> **How to complete this task**
Among the entries that follow, the required portion opens with the line containing "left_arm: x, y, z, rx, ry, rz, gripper" and closes with the line containing "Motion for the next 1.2". Give that portion again exactly, and nothing else.
---------- Dataset extract
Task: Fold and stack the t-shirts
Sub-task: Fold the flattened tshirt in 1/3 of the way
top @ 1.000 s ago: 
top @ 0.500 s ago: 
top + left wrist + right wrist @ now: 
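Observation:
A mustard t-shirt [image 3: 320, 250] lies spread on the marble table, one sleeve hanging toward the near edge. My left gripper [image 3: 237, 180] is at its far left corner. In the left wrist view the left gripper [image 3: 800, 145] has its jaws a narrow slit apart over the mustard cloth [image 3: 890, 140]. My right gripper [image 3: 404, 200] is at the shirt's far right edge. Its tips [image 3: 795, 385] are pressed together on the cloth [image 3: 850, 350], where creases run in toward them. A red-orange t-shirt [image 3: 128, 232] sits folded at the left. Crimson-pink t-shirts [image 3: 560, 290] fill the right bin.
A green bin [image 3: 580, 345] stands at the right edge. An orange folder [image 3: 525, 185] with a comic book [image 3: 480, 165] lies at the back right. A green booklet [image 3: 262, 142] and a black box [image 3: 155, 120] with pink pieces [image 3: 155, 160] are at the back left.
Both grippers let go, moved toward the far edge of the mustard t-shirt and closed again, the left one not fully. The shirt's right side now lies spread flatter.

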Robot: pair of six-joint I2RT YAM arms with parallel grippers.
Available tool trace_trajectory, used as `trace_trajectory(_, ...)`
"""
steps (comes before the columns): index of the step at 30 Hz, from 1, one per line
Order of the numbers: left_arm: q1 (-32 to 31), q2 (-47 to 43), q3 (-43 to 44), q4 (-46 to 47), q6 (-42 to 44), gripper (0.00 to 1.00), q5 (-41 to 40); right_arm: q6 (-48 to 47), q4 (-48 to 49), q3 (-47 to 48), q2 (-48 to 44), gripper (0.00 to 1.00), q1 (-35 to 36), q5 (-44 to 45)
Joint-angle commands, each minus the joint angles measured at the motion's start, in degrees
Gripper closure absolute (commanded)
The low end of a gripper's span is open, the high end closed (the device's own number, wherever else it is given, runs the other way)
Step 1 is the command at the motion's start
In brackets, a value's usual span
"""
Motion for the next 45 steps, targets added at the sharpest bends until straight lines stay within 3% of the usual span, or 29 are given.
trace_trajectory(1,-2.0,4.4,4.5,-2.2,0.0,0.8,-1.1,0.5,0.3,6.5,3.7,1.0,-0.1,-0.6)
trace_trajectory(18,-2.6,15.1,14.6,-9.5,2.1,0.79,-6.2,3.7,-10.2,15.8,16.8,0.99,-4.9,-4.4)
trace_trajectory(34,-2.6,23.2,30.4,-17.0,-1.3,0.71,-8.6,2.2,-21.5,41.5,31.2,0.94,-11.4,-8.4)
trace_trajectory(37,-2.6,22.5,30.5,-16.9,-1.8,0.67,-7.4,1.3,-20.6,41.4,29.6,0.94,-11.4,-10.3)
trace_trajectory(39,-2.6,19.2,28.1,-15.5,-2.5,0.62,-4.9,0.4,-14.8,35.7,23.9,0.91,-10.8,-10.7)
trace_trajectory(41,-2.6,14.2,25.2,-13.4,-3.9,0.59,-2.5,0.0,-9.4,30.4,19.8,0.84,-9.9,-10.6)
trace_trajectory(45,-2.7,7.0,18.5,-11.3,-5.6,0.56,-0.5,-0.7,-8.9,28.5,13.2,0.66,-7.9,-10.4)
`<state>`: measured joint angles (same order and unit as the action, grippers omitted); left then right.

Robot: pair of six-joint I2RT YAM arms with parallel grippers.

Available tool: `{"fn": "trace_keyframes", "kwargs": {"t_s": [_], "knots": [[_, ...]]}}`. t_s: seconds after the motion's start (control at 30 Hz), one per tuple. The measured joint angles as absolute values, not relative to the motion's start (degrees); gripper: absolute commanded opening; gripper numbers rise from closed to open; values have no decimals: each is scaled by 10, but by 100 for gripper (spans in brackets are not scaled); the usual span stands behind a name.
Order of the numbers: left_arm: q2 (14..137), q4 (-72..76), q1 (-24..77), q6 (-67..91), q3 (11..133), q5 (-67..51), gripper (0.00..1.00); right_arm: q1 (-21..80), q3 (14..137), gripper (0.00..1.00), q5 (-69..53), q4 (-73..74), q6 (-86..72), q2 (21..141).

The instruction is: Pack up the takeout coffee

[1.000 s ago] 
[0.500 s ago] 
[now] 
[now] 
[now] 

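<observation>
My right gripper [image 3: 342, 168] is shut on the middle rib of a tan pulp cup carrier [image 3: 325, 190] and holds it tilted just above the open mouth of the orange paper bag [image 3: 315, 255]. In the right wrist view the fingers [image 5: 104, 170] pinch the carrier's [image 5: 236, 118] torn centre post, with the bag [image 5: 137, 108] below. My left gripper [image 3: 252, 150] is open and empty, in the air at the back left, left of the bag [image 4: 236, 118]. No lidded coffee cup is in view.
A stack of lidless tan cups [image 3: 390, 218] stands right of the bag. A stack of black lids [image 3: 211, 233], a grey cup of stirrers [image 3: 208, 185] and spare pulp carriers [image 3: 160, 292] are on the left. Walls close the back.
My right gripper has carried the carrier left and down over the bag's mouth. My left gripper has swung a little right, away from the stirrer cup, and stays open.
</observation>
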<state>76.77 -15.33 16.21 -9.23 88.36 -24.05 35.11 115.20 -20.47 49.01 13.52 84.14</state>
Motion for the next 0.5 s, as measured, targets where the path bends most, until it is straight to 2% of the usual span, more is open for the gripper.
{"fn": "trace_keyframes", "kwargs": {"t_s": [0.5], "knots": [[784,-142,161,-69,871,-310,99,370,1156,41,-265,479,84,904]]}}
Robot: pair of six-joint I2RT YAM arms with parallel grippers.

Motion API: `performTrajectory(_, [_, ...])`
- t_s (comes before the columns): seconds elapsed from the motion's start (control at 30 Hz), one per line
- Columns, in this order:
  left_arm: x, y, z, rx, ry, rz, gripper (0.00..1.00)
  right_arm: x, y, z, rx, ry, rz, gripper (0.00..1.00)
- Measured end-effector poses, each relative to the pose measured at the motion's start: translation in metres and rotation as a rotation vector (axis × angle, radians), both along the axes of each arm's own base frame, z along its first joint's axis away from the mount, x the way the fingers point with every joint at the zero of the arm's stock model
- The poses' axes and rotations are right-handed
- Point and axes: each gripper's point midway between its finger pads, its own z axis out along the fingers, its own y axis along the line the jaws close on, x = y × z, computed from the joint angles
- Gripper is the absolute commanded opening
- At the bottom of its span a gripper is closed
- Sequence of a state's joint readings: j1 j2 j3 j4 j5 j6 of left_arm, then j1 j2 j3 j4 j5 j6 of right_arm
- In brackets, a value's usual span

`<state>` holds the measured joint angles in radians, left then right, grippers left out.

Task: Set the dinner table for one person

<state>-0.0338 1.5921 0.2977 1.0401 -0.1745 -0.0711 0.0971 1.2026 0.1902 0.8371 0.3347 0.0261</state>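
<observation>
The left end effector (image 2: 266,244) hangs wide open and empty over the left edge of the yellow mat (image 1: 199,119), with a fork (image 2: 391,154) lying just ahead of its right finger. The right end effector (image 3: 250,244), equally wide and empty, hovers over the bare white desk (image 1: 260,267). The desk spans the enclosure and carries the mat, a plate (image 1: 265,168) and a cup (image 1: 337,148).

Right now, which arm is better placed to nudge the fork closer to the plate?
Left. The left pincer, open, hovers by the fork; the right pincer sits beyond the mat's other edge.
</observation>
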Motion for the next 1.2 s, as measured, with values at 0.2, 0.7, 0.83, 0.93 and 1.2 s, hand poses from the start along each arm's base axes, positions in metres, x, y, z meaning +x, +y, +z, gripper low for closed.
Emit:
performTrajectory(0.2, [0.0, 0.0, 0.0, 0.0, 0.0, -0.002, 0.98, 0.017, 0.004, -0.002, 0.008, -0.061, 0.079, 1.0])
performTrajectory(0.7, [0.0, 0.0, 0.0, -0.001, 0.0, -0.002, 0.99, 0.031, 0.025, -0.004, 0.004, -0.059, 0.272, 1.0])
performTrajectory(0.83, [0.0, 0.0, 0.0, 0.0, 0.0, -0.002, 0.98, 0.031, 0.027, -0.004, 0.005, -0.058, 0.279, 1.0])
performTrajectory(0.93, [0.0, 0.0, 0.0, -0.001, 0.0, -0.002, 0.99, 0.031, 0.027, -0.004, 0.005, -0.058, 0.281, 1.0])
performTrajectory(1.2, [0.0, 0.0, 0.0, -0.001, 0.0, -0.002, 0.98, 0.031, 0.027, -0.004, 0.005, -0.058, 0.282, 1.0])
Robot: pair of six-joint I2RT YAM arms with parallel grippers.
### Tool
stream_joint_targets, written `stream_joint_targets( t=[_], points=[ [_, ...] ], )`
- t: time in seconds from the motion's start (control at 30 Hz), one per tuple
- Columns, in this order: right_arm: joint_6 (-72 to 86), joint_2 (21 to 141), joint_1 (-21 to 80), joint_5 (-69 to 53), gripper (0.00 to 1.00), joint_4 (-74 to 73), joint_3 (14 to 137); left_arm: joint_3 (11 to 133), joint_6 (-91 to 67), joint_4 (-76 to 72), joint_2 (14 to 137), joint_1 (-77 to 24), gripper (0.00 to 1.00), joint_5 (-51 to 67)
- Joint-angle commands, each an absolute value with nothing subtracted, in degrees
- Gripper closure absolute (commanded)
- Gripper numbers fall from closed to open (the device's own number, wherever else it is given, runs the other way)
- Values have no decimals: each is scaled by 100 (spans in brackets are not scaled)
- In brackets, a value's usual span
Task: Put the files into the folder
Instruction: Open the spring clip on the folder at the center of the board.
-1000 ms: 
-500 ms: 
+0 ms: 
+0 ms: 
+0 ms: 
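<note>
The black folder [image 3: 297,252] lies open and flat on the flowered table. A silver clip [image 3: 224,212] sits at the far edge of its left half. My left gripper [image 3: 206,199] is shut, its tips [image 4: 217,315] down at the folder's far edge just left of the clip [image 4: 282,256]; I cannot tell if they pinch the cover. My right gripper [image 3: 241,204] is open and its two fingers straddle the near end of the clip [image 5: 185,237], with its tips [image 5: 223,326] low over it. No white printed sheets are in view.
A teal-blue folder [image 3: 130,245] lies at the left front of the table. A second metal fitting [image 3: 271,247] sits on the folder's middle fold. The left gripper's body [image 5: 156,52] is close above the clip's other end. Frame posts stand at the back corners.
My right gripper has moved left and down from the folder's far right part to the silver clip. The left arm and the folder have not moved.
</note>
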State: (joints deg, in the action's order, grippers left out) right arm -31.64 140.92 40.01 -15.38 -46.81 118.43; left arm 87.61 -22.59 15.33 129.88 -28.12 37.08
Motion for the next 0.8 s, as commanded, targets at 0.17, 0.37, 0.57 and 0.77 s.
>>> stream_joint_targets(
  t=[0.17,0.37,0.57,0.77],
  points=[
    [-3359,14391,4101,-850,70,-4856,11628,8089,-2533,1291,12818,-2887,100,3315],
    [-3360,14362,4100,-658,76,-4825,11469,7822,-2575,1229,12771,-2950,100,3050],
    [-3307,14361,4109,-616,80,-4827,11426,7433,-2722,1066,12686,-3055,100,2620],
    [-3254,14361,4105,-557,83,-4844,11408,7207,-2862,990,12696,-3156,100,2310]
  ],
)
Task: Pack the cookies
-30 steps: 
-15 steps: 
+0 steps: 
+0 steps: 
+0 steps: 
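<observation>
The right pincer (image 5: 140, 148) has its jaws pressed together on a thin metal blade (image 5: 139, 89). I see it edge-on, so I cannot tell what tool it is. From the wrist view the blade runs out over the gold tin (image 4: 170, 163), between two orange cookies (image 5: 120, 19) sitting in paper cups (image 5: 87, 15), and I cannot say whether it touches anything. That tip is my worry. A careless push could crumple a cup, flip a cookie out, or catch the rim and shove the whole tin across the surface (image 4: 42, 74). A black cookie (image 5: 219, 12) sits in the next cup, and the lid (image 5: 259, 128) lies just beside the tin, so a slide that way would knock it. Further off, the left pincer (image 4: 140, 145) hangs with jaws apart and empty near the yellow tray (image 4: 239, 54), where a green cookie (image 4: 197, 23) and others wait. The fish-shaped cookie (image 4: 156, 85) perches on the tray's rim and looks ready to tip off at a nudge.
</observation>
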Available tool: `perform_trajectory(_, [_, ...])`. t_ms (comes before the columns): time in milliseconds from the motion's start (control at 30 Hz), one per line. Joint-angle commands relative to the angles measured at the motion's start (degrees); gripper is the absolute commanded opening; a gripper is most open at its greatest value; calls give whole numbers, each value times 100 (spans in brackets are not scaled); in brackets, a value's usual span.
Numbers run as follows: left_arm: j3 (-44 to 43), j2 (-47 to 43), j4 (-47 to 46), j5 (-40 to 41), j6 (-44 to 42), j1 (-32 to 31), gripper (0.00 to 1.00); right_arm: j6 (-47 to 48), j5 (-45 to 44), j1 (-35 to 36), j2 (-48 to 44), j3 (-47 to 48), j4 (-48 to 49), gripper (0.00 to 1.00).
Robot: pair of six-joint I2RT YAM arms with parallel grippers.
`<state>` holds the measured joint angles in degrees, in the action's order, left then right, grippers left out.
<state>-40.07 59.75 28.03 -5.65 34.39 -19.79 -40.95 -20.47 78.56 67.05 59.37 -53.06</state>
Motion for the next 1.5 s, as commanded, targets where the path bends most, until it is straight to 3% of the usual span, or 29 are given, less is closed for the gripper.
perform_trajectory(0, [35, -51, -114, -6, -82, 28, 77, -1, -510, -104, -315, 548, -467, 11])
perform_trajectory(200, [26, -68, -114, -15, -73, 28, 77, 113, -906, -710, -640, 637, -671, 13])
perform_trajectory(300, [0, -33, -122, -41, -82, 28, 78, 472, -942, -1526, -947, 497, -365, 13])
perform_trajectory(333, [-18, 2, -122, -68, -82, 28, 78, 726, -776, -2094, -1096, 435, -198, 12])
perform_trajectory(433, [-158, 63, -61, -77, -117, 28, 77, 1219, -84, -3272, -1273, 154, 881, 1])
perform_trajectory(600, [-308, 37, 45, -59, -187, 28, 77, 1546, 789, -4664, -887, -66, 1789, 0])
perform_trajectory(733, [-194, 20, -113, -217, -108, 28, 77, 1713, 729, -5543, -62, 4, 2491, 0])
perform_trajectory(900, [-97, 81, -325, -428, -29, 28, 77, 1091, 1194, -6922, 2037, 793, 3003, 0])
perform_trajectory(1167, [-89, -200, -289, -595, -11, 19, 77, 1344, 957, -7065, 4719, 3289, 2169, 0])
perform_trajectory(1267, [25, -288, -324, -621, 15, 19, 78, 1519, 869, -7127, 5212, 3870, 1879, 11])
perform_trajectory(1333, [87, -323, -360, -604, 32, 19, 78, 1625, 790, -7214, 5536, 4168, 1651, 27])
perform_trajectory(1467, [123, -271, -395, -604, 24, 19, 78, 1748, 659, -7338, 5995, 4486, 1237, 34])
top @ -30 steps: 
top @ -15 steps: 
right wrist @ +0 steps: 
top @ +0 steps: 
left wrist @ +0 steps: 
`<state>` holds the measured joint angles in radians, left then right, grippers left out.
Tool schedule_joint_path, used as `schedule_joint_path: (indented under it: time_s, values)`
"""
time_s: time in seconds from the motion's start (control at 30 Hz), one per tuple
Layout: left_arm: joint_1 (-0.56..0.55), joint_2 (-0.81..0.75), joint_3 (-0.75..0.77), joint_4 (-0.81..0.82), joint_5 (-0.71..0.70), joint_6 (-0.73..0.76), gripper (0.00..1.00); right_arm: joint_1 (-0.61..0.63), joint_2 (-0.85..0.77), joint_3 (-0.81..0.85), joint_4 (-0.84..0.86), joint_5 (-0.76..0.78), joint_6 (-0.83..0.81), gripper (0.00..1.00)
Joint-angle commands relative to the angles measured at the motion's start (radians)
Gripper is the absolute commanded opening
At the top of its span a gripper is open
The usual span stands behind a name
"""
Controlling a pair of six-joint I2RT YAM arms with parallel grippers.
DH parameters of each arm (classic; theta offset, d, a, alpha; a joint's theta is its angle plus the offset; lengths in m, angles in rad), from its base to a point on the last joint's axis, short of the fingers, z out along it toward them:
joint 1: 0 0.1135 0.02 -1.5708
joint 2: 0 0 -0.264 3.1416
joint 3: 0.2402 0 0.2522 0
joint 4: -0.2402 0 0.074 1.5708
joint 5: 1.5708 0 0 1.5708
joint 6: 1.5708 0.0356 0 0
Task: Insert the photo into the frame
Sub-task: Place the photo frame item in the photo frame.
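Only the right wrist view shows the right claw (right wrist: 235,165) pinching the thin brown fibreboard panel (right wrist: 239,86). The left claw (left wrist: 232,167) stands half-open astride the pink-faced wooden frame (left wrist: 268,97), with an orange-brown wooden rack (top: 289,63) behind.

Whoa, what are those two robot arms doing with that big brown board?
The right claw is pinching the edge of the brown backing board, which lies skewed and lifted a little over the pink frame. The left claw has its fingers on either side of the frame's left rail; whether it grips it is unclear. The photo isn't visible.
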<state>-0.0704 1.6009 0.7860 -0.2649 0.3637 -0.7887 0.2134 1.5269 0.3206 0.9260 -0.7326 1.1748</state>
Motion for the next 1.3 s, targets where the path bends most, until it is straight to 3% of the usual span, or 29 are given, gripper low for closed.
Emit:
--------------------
> **Response box**
  left_arm: x, y, z, rx, ry, rz, gripper (0.00..1.00)
  right_arm: x, y, z, rx, ry, rz, gripper (0.00..1.00)
- Measured end-effector poses, each relative to the pose measured at the motion's start: translation in metres and rotation as a rotation vector (axis × angle, radians), both along the axes of each arm's own base frame, z along its first joint's axis away from the mount, x the way the fingers point with every joint at the zero of the arm's stock model
- The poses' axes and rotations are right-handed
- Point and axes: each gripper's point midway between its finger pads, its own z axis out along the fingers, its own y axis along the line the jaws close on, x = y × z, computed from the joint angles
- Gripper is the absolute commanded opening
- At the bottom of its span a gripper is closed
- Sequence of a state's joint readings: j1 j2 j3 j4 j5 j6 of left_arm, then j1 j2 j3 j4 j5 j6 of right_arm
- In brackets, a value's usual span

`<state>` holds the measured joint angles in radians, left then right, grippers left out.

Task: Set the dinner table for one person

<state>-0.0338 1.5921 0.2977 1.0401 -0.1745 -0.0711 0.0971 1.2026 0.1902 0.8371 0.3347 0.0261</state>
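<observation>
The left end effector (image 2: 266,244) hangs wide open and empty over the left edge of the yellow mat (image 1: 199,119), with a fork (image 2: 391,154) lying just ahead of its right finger. The right end effector (image 3: 250,244), equally wide and empty, hovers over the bare white desk (image 1: 260,267). The desk spans the enclosure and carries the mat, a plate (image 1: 265,168) and a cup (image 1: 337,148).

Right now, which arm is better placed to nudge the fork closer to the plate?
Left. The left pincer, open, hovers by the fork; the right pincer sits beyond the mat's other edge.
</observation>
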Motion for the next 1.2 s, as measured, with values at 0.2, 0.7, 0.83, 0.93 and 1.2 s, hand poses from the start along each arm's base axes, positions in metres, x, y, z meaning +x, +y, +z, gripper low for closed.

Nothing remains to be done in this exercise.